- Records supplied
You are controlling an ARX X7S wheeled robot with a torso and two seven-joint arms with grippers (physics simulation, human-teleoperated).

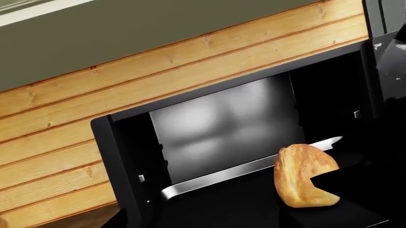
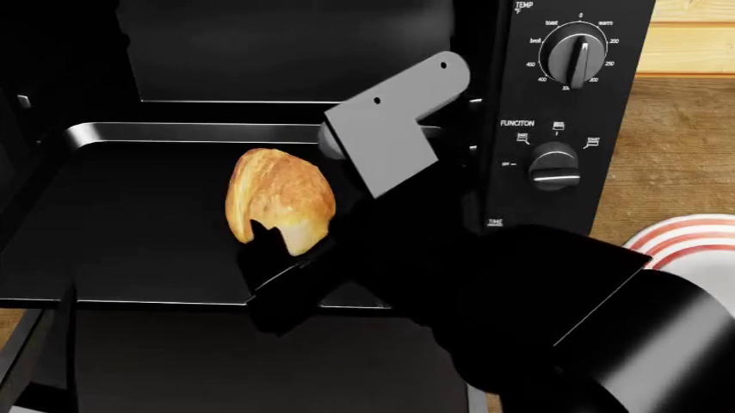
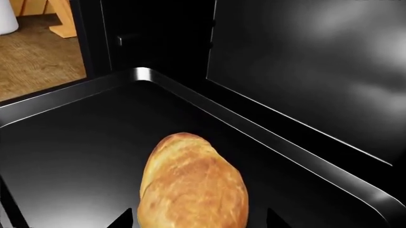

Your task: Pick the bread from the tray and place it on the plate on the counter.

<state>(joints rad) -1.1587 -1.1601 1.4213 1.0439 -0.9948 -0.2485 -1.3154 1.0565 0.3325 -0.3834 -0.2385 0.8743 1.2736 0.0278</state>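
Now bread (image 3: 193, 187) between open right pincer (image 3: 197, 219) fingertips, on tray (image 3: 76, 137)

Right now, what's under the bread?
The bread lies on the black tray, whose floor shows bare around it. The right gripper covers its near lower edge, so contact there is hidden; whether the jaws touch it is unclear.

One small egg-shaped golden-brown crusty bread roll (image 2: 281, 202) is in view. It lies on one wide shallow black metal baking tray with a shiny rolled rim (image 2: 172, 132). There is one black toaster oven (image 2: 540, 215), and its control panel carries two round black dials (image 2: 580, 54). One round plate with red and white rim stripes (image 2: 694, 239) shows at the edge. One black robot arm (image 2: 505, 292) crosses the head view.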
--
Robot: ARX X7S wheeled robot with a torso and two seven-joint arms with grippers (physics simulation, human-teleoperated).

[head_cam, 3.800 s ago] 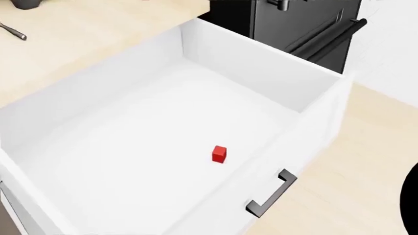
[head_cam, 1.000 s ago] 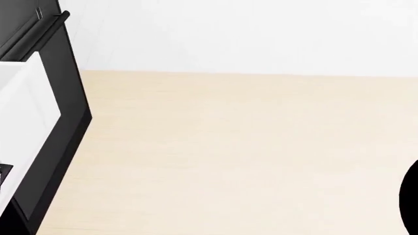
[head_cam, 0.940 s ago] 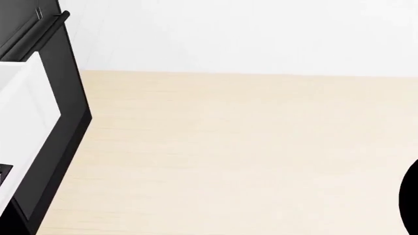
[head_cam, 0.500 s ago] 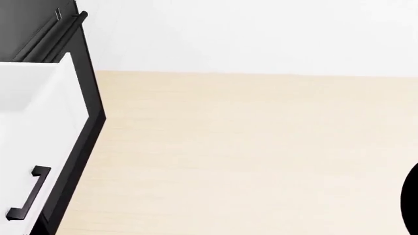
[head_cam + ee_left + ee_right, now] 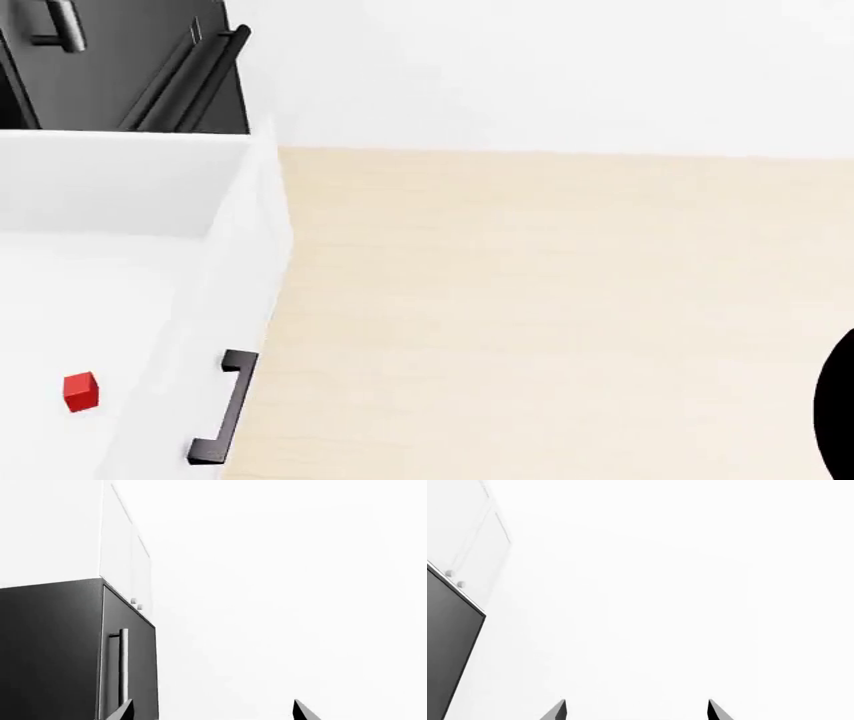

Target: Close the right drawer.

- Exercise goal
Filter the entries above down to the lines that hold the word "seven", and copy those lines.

- Task response
You are controlling an ARX X7S wheeled robot with a torso and two seven-joint arms with grippers (physics simulation, human-teleoperated).
Robot: ARX X7S wheeled robot with a torso and two seven-joint arms with grippers (physics simulation, human-teleoperated).

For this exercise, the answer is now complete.